Bir türlü erken uyuyamadım. Denediğim günlerde ise yatakta dönüp durdum. Ama bazen bazen bir anda sızarım koltuk üstünde.. Televizyon izlerken, kitap okurken veya yanımdaki kişi tatlı tatlı konuşurken.. Ama çoğunlukla geç uyurum. Geçen gün olduğu gibi, saat sabah 7 olmuştu; kitap bitti, film bitti. Konuşacak kimse de yok o gün, yalnızım. Önce koltukta uzandım, gözümü kapadım ama beceremedim. Uyuyamadım resmen. İnadına gözlerim açılıyordu sanki. Bari çıkıp sabah yürüyüşü yapayım diye düşündüm ve bunu aklımdan geçirmemle sokağa çıkmam arasında maksimum 6-7 dakika vardır. Otobüs durağında çocuğu kucağında bir adam vardı, Suriyeliler.
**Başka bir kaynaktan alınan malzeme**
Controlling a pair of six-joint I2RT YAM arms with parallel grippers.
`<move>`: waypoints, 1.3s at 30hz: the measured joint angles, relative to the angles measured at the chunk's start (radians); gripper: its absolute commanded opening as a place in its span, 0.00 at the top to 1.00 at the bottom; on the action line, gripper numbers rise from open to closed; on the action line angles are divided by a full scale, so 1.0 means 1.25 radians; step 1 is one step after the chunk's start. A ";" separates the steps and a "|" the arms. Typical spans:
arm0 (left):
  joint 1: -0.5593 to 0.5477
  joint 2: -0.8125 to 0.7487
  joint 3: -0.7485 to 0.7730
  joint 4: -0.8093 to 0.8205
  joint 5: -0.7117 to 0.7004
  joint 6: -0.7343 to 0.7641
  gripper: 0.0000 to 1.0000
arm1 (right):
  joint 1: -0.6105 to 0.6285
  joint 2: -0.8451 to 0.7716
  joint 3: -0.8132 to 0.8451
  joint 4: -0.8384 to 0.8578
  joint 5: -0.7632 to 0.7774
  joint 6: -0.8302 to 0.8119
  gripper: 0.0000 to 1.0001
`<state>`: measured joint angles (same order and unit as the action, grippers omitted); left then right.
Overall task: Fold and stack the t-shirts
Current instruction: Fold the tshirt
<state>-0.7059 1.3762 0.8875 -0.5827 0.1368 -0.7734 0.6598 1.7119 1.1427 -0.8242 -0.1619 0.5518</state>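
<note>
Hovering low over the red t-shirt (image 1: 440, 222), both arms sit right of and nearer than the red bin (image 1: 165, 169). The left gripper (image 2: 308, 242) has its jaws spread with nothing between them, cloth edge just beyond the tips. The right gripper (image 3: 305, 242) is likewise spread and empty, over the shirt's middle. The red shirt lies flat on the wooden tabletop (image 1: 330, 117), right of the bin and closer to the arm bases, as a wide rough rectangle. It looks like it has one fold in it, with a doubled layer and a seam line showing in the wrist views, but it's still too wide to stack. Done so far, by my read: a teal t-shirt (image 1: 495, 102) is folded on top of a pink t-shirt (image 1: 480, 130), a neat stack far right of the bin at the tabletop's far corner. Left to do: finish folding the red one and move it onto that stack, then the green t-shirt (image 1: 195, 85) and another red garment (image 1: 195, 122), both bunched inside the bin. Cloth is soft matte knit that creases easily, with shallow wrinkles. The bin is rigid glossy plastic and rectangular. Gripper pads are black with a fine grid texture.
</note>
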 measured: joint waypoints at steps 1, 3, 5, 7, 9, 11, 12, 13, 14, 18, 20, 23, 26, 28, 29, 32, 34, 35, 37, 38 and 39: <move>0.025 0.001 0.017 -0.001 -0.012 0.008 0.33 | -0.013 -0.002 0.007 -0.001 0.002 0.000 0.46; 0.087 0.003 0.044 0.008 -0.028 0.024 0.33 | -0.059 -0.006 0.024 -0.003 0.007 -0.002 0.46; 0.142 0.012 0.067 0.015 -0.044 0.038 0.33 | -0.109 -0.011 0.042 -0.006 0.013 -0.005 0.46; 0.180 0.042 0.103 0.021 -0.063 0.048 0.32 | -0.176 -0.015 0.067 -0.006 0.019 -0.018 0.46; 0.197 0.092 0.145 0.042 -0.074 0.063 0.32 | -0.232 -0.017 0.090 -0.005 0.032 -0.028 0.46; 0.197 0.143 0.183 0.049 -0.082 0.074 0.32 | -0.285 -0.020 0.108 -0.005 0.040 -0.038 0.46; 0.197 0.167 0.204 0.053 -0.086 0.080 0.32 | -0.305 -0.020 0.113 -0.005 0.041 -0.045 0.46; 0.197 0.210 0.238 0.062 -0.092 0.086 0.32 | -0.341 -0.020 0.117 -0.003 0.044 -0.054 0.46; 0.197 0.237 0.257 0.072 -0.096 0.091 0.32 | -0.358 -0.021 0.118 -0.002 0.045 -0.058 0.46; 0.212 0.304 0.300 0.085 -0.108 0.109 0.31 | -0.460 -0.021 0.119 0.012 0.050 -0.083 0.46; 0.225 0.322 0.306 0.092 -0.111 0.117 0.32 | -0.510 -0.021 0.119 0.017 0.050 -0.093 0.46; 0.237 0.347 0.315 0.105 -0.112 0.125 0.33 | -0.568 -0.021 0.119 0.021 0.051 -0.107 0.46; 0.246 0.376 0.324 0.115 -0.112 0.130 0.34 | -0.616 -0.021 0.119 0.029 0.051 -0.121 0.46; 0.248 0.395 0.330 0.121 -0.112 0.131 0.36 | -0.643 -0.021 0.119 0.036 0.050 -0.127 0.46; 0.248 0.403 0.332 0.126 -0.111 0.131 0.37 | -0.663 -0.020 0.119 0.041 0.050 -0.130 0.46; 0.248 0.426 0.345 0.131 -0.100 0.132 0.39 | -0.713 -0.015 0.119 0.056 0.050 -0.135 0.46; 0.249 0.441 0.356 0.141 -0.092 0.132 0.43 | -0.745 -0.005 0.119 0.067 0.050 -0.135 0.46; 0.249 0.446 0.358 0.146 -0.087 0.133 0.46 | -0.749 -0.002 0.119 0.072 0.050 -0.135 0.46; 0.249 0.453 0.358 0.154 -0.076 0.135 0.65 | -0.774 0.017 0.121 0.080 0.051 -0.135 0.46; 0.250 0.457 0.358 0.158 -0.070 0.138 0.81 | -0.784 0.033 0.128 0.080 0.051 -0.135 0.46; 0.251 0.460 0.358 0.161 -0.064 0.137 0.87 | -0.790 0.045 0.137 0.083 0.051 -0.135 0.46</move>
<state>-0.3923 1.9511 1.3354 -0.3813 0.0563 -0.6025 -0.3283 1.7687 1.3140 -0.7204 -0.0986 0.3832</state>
Türkçe "günaydın" dedi, ben de karşılık verdim. Hızlıca geçtim, arkamı dönüp bakmadım. Bir şekilde dönüşte orada olacakları ne de olsa, bunu bildiğim için yiyecek bir şeylerle geri dönüp onların yanına oturdum. Aramızda uzun bir konuşma olmadı, bir şeyler yedik (simit falan). Ama beraber oturduk.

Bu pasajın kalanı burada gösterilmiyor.